Si passa dal reintegro al risarcimento monetario, e
il risarcimento costituisce una tutela crescente.
Il Jobs Act I – Risarcimento e reintegro
• Qualora il licenziamento risulti illegittimo viene ordinato
un risarcimento pari a 2 mensilità per ogni anni di
anzianità di servizio, minimo di 4 mensilità massimo di
24 mensilità. Il risarcimento è soggetto a tassazione irpef.
• La massima copertura scatta dopo 12 anni di servizio.
• Il risarcimento è dimezzato (max 6 mensilità) per le
imprese con meno di 15 lavoratori.
• Viene invece ordinato il reintegro se:
a) Il giudice valuta che esista un motivo discriminatorio
(credo religioso o politico, razza, sesso, orientamento
sessuale, età).
b) Se il motivo era disciplinare e viene dimostrata
l'insussistenza (totale) del fatto.
Il Jobs Act II – La conciliazione
• Viene inoltre prevista (e incentivata!) una procedura
conciliatoria in cui impresa e lavoratore licenziato si
accordano (su proposta dell'impresa) per non portare
in tribunale la causa e l'impresa paga un risarcimento
minore pari a una mensilità per ogni anno di servizio
(max 18).
• Il governo cerca di incentivare tale conciliazione
eliminando l'imposizione irpef dal risarcimento
ottenuto dalla procedura conciliatoria.
Alcuni casistiche rilevanti
1) Il lavoratore mostra uno scarso rendimento:
il licenziamento è legittimo solo se viene dimostrato
il dolo del lavoratore.
2) Un lavoratore viene sostituito con un
lavoratore più qualificato: il licenziamento non
è legittimo.
3) Un lavoratore viene sostituito con un
lavoratore che ha uno stipendio più basso:
non è legittimo (con qualche eccezione).
Il lavoratore mostra uno scarso rendimento
• La disciplina precedente richiedeva che fosse
riscontrabile la negligenza e il dolo del lavoratore e
se questa non fosse presente ordinava il reintegro.

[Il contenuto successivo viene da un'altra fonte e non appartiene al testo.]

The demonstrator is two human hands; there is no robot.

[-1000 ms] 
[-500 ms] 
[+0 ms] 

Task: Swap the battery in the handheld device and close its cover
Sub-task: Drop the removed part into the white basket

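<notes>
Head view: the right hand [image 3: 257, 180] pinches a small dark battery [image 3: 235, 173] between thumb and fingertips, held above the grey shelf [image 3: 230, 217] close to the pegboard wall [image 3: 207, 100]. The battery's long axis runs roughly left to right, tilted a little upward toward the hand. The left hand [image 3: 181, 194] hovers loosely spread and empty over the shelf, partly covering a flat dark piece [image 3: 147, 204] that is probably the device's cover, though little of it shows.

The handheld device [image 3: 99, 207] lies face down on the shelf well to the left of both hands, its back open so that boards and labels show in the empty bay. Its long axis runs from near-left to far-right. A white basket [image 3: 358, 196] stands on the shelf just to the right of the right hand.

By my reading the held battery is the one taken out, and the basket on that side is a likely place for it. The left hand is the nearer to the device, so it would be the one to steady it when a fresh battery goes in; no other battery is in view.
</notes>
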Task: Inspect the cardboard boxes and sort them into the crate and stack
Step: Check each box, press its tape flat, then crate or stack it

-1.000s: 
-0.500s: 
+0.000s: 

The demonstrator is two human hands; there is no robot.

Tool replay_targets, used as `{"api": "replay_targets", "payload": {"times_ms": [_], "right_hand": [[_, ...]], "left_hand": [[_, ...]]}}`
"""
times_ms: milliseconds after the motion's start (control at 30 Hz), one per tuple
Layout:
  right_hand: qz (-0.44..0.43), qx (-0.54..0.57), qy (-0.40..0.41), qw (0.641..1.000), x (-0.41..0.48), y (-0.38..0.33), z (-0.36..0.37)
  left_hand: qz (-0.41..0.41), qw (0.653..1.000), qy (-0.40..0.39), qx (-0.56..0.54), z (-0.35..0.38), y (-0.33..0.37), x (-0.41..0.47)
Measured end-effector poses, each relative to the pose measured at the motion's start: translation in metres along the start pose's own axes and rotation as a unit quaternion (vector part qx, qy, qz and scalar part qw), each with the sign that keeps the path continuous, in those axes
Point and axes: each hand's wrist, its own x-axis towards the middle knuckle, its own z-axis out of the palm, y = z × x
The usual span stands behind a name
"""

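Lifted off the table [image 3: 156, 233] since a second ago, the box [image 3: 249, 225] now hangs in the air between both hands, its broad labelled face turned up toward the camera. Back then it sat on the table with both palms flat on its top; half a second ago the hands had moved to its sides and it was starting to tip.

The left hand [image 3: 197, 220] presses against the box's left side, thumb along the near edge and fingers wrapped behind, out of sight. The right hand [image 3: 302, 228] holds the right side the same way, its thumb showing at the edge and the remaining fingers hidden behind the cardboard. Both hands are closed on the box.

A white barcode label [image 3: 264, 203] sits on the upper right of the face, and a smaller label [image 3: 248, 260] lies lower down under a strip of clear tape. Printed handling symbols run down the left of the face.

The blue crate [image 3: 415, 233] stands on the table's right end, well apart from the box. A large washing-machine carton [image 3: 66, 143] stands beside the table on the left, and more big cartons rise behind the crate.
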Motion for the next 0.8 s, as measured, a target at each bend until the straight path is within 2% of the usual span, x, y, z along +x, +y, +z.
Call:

• Con la nuova disciplina: a meno che non venga
dimostrata la totale insussistenza del fatto, il
reintegro non avviene e vi sarà un risarcimento
monetario.
• Inoltre, se lo scarso rendimento venisse valutato
come causa oggettiva renderebbe la motivazione
economica e quindi il reintegro non sarebbe
comunque previsto.
Un lavoratore viene sostituito con un
lavoratore più qualificato
• Con la precedente disciplina veniva ordinato il
reintegro.
• Con la nuova disciplina viene ordinato il
risarcimento monetario.
Un lavoratore viene sostituito con un
lavoratore che ha uno stipendio più basso
• Con la precedente disciplina veniva ordinato il
reintegro.
• Con la nuova disciplina viene ordinato il
risarcimento monetario.
Un lavoratore viene sostituito con un lavoratore che
ha uno stipendio più basso: il problema dell'età
• In Italia, il profilo salariale è strettamente
crescente con l'anzianità di servizio.
• A parità di mansione e posizione, un lavoratore
neo-assunto guadagna nettamente meno di un
lavoratore con anzianità di servizio.
• Un'impresa potrebbe scegliere di pagare il costo
del licenziamento se tale coste viene coperto dal
(futuro) salario più basso del neo-assunto.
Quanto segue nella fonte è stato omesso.